But enough about that, we loved our time in Poland so much so that Joel and I have made a deal that should we be able to retire to Poland he will change his name to Szakiel 😊

We started off in the far north east of Poland, staying in a town called Olsztyn. We were there to see the Wolf's Lair - Hitler's bunker system hidden deep in the forests. The area is amazing, and gives quite an insight into the minds of those who based themselves there. While there were comfortable houses and eating/relaxation quarters, the main sights that are left are the huge bunkers with walls up to 10 metres thick of steel reinforced concrete!!

To stop the Russians from being
Sticks...Sticks...Sticks...

It is a tradition to leave a stick to help hold the wall up...
able to use the bunkers after the war, the Germans took great care to destroy them as they were retreating out of eastern Poland back to Germany. So really what is left are the remains of the bunkers and piles of massive pieces of concrete.

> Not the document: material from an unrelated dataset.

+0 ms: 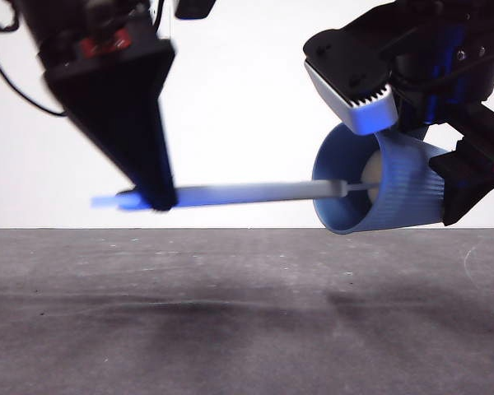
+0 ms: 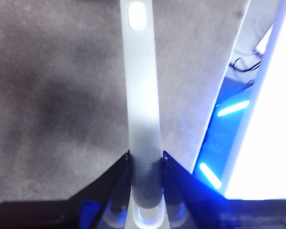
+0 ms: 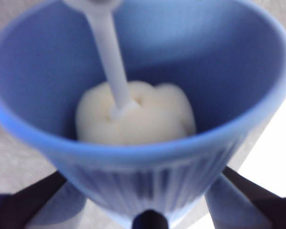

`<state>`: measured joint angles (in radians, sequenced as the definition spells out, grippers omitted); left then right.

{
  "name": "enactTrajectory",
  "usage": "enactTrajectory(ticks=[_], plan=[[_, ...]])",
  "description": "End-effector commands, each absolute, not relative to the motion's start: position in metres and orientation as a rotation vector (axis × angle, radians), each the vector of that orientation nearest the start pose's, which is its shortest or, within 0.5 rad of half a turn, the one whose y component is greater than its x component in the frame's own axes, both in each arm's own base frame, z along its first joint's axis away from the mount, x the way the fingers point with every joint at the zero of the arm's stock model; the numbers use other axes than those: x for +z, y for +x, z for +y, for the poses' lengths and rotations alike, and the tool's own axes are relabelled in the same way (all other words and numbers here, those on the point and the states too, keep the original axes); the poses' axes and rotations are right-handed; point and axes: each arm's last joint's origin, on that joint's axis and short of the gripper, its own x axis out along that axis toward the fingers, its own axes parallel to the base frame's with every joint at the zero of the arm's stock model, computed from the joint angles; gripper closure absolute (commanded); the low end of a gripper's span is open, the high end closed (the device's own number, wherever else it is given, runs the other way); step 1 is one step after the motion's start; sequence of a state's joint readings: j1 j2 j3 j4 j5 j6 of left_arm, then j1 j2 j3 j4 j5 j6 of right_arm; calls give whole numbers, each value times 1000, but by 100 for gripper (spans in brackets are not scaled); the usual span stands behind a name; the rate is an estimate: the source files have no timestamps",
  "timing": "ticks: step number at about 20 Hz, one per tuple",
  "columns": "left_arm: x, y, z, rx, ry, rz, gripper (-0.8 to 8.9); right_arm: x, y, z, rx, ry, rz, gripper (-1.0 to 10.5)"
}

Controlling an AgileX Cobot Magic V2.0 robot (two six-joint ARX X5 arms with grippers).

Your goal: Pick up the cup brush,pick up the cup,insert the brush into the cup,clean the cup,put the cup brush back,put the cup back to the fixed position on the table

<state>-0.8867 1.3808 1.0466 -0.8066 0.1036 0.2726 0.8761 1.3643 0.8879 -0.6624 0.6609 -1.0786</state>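
My right gripper (image 1: pixel 420 164) is shut on the blue ribbed cup (image 1: pixel 379 185) and holds it on its side above the table (image 1: pixel 247 313), mouth facing left. My left gripper (image 1: pixel 152 197) is shut on the cup brush (image 1: pixel 255 192) near its looped end and holds it level. The brush's cream sponge head (image 3: pixel 136 112) sits deep inside the cup (image 3: pixel 143 95). In the left wrist view the pale handle (image 2: pixel 143 95) runs away from my jaws (image 2: pixel 146 164). The right wrist view shows my own jaws low on both sides of the cup.
The dark grey table lies below both arms, with faint shadows under them. A white wall stands behind. A bright blue-lit edge (image 2: pixel 229 138) shows beside the table in the left wrist view.
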Motion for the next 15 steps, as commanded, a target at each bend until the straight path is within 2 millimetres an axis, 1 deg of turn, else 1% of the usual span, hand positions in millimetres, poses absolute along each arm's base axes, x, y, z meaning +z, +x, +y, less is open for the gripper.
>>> enactTrajectory(ticks=[1, 2, 4, 7, 8, 9, 12, 15], plan=[[271, 170, -219, -1068, 621, 886, 822, 219, 169, 189, 705, -1803, 634, 964], [277, 172, -221, -1069, 615, 867, 822, 219, 167, 191, 709, -1805, 622, 964], [282, 170, -219, -1056, 634, 904, 822, 219, 165, 192, 667, -1819, 626, 964], [275, 167, -202, -947, 746, 1058, 821, 219, 165, 190, 627, -1836, 640, 964], [273, 164, -196, -942, 775, 1122, 821, 219, 165, 190, 623, -1827, 642, 964], [275, 160, -192, -942, 786, 1146, 821, 219, 165, 190, 620, -1816, 644, 964], [293, 146, -175, -938, 770, 1125, 821, 219, 165, 190, 619, -1811, 646, 964], [305, 132, -158, -936, 775, 1131, 821, 219, 166, 190, 622, -1807, 644, 964]])
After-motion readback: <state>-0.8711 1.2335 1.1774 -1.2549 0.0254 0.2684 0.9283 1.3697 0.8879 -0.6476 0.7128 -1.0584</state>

Some of the bunkers did remain in tact and we were able to walk a little way inside them. Very small, very dark and very damp. But I guess if you were expecting to be bombed into oblivion they could give you some comfort that 10m of concrete may protect you...???

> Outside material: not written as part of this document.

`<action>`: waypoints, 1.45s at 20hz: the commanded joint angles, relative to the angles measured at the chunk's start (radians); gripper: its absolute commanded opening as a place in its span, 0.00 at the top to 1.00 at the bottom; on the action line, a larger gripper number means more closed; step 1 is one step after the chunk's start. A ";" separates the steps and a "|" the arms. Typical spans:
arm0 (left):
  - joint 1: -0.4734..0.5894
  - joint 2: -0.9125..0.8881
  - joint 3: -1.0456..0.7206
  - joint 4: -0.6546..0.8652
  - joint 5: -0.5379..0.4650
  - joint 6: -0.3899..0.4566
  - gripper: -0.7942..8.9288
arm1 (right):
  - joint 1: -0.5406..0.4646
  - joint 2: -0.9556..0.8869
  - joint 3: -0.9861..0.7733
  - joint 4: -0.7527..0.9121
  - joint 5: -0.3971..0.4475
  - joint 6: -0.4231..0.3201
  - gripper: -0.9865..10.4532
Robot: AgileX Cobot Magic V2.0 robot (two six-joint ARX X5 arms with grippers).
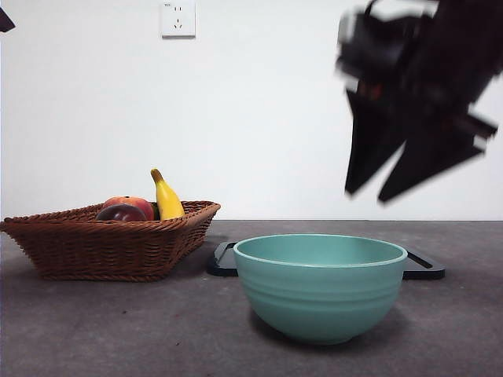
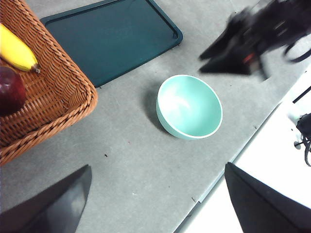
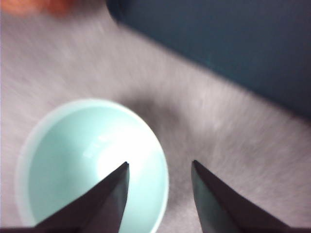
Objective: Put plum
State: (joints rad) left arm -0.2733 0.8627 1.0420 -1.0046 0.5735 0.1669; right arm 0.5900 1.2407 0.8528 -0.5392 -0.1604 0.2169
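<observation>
The plum (image 1: 118, 214) (image 2: 9, 90) is dark maroon and lies in the woven basket (image 1: 102, 247) (image 2: 58, 97) at the left, beside a red-orange peach (image 1: 135, 205) and a yellow banana (image 1: 167, 198) (image 2: 17, 51). My right gripper (image 1: 367, 196) (image 2: 200, 65) (image 3: 160, 163) hangs open and holds nothing, high above the far right side of the teal bowl (image 1: 320, 287) (image 2: 189, 107) (image 3: 63, 160), and it looks blurred. My left gripper (image 2: 158, 166) is open too, high over the table's near side, far from the basket.
A dark flat tray (image 1: 423, 267) (image 2: 112, 36) (image 3: 233, 43) lies behind the bowl. The table's edge (image 2: 233, 160) runs close to the bowl on one side. A black arm tip (image 1: 5, 20) shows at the top left corner.
</observation>
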 commanded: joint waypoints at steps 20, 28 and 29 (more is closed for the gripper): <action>-0.004 0.006 0.019 -0.002 0.003 0.003 0.47 | 0.008 -0.458 0.079 -0.367 -0.308 -0.050 0.74; -0.004 0.006 0.019 0.002 0.003 0.004 0.84 | 0.008 -0.458 0.079 -0.367 -0.306 -0.059 0.91; -0.004 0.006 0.019 0.004 0.003 0.004 0.91 | 0.008 -0.458 0.079 -0.367 -0.303 -0.072 0.91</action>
State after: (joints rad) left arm -0.2733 0.8627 1.0420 -1.0122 0.5739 0.1665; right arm 0.5900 0.7757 0.9165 -0.9123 -0.4667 0.1661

But they were a very cleverly designed system with grass, plants and trees planted on top of them to try to hide them from the sight of planes looking for them, and all of the roads and open spaces were also covered with camouflage cloth. The strange part about the history is that it is fairly certain that both the Allies and the Russians knew exactly where the bunkers were, their layout, design and how to get in. But they were never attacked. There are reports of spies posing as steel manufacturers offering to supply the construction of the bunkers, female spies coming to entertain troops and once found, also being let go.

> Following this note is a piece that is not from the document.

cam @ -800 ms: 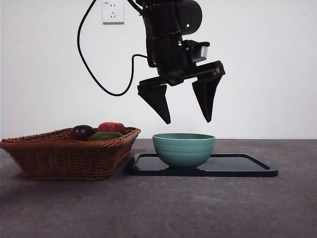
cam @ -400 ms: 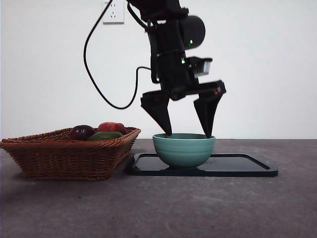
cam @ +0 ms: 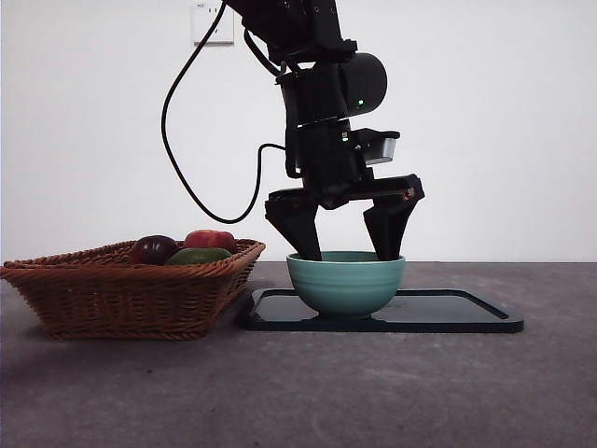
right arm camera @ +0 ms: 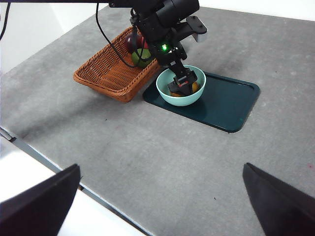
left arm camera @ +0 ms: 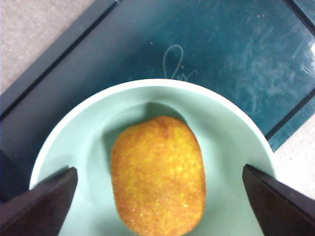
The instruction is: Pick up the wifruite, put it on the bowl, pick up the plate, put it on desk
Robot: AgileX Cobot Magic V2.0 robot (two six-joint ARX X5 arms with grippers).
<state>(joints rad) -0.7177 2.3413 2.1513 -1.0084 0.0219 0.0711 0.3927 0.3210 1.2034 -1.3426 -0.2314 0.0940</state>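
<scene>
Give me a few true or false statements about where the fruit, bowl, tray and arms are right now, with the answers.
1. The wifruite lies inside the bowl. True.
2. The bowl stands in the basket. False: it stands on the dark tray.
3. The left gripper is open, its fingers dipping into the bowl. True.
4. The right gripper holds the fruit. False: it is open, high above the desk.

The wifruite (left arm camera: 158, 174), an orange-yellow oval with dull, grainy skin, lies on the floor of the mint-green bowl (left arm camera: 231, 128). The left gripper (left arm camera: 157, 196) is spread wide, its black jaws at about four and eight o'clock of the fruit, neither touching it. The bowl sits on a dark teal tray (left arm camera: 236, 44), which rests on the grey desk (left arm camera: 29, 29).
</scene>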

But this was also the location where the von Stauffenburg assisintation brief case assasination attempt took place- or Tom Cruise in the movie Valkyrie. There is not much left of the actual bunker in which it took place but many photos. On the day that the assasination attempt took place, Hitler was supposed to meet with Mousollini a few hours afterwards. Of course, the assasination did not happen as planned, with only one of the two bombs detonating, and Hitler surviving. However, having survived the bomb, Hitler was once again convinved that he was the chosen one, and being protected by a higher power. He proudly showed Mussolini his shredded trousers and the destroyed meeting room. Apparently Mussolini was horrified with Hitler's behaviour and thought him to be completely deranged. A very strange twist in perspective from both sides I think.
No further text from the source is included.